[Required work]:
Show all lines of the listing that hold the word "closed".

[Excerpted data]:
::::::

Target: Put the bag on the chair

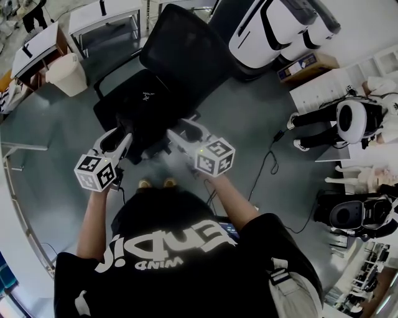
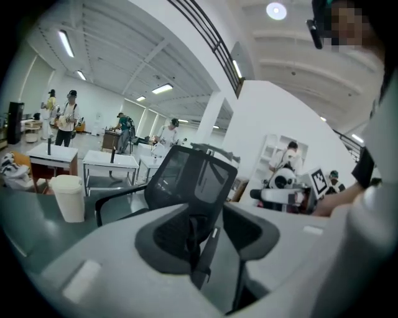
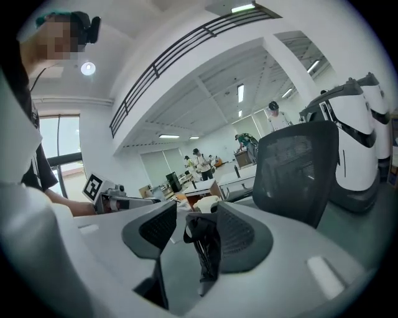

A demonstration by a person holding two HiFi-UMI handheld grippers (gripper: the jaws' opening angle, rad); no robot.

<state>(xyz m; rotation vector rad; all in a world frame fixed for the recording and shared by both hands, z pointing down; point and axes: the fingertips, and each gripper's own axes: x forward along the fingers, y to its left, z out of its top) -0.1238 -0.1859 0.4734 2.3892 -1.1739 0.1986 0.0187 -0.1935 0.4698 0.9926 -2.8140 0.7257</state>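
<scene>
A black office chair [image 1: 180,49] stands on the grey floor in front of me. A black bag [image 1: 146,115] with a small pale logo lies over the chair's seat area, between both grippers; I cannot tell whether it rests there or hangs. My left gripper [image 1: 121,140] is at the bag's left, its jaws apart, and a black strap [image 2: 193,239] lies against its left pad. My right gripper [image 1: 180,131] is at the bag's right, jaws apart, with a strap loop [image 3: 205,242] hanging by its right pad. In both gripper views the other pad stands clear of the strap.
A white bin [image 1: 65,74] and white tables [image 1: 102,15] stand left of and behind the chair. Large white machines [image 1: 280,28] are at the back right. A cable [image 1: 267,164] runs over the floor at right, near a white robot [image 1: 354,121]. Several people stand far off.
</scene>
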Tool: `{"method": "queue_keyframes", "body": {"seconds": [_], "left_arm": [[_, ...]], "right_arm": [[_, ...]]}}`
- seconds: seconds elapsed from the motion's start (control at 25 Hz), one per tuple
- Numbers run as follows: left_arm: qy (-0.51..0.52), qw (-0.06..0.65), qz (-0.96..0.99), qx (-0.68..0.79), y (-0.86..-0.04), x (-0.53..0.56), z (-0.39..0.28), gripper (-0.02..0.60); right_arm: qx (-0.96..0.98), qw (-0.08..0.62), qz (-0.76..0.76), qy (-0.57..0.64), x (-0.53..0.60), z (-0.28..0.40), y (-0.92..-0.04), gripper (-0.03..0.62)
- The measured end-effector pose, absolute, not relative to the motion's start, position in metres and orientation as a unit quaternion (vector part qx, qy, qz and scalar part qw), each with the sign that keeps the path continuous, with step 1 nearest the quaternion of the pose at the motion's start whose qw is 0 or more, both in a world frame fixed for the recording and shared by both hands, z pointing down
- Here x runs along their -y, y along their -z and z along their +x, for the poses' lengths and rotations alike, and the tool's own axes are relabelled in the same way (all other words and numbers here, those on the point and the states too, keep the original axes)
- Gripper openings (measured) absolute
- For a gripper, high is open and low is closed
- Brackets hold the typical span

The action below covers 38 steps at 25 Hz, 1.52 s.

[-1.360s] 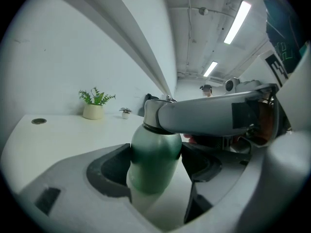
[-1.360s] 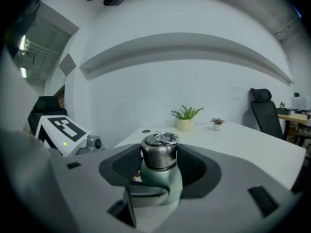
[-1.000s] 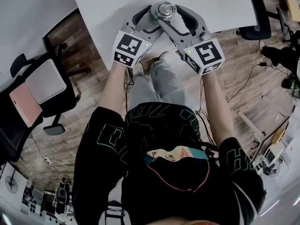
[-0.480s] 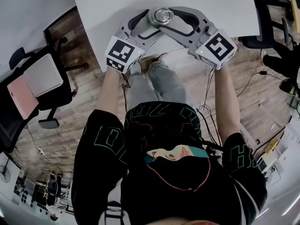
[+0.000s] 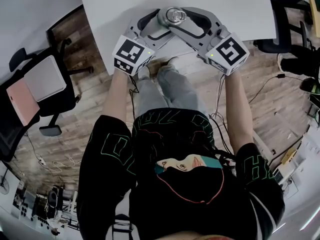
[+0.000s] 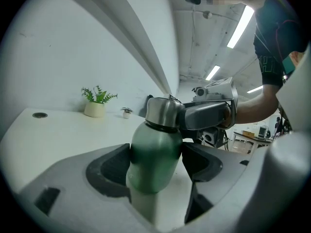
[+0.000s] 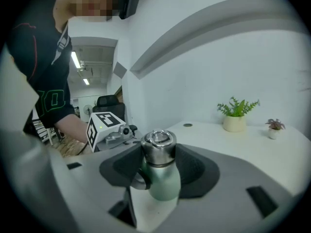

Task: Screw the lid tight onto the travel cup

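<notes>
Green-bodied travel cup (image 6: pixel 153 147), upright on the white table (image 5: pixel 235 9) near its front edge. At our left, the left gripper (image 6: pixel 156 163) is clamped on the green body, pads on both sides. At centre we see the steel lid (image 7: pixel 158 148) atop the cup. The right gripper (image 7: pixel 158 165), its jaws having just been closing, grips that lid.

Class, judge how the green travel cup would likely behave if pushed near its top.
The cup looks tall and narrow, so it would probably tip. Its steel lid may make it top-heavy. Its smooth rounded body may slip in a grip and would likely roll once down.
</notes>
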<state>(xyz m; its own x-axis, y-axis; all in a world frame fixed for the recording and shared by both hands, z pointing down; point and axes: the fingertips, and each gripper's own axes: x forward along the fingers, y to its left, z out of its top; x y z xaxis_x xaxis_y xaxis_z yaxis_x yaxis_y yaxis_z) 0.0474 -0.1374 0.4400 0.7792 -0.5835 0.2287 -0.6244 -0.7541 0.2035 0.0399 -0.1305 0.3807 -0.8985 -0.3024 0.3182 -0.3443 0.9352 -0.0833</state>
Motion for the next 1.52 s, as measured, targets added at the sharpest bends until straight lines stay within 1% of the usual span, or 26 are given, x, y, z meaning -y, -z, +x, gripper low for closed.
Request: {"method": "queue_keyframes", "body": {"seconds": [0.64, 0.84, 0.96, 1.12, 1.24, 1.4, 1.52], "left_arm": [[-0.078, 0.143, 0.931, 0.327, -0.4413, 0.1393, 0.0495, 0.345], [-0.079, 0.150, 0.929, 0.329, -0.4412, 0.1386, 0.0473, 0.345], [-0.081, 0.152, 0.929, 0.327, -0.4410, 0.1379, 0.0477, 0.347], [-0.082, 0.152, 0.929, 0.327, -0.4423, 0.1385, 0.0472, 0.347], [-0.084, 0.152, 0.930, 0.325, -0.4433, 0.1386, 0.0483, 0.347], [-0.088, 0.148, 0.932, 0.320, -0.4428, 0.1387, 0.0498, 0.347], [-0.092, 0.147, 0.933, 0.315, -0.4428, 0.1377, 0.0483, 0.347]], "right_arm": [[0.849, 0.116, 0.502, -0.114, 0.1329, 0.0472, -0.3852, 0.219], [0.808, 0.108, 0.567, -0.118, 0.1327, 0.0457, -0.3868, 0.221], [0.810, 0.118, 0.563, -0.114, 0.1327, 0.0453, -0.3870, 0.222], [0.837, 0.126, 0.519, -0.115, 0.1329, 0.0440, -0.3871, 0.229], [0.866, 0.147, 0.468, -0.097, 0.1314, 0.0437, -0.3878, 0.247], [0.903, 0.187, 0.383, -0.052, 0.1286, 0.0445, -0.3863, 0.251], [0.927, 0.192, 0.319, -0.041, 0.1269, 0.0439, -0.3830, 0.252]]}}
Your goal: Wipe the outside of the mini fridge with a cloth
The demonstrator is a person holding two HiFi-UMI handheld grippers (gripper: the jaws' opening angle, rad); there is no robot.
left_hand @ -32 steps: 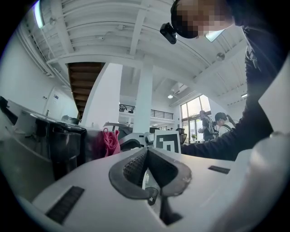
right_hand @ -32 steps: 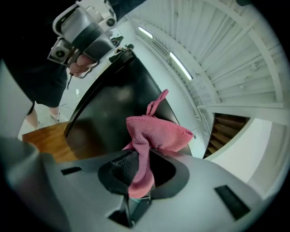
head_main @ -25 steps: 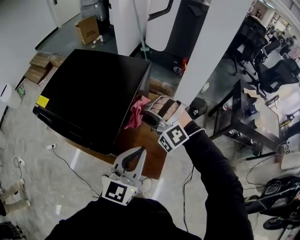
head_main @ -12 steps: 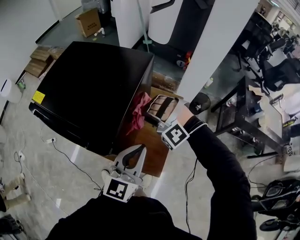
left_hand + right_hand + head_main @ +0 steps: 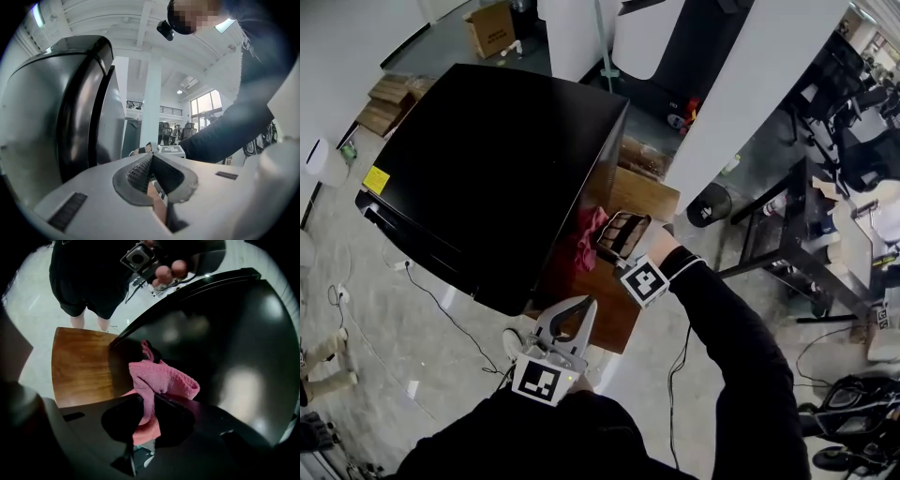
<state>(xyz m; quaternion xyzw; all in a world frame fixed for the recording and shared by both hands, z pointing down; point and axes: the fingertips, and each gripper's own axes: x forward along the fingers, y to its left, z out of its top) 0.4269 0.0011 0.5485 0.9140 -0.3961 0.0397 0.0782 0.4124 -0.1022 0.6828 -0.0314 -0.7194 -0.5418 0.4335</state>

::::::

[Answer below]:
- For a gripper, high is open and low is closed
Motion for the next 1.52 s, as measured, targets added at the sharpest bends until straight lines stay within 1% of the usual span, or 26 are given, x, y, z meaning -y, -z, +x, gripper low for closed.

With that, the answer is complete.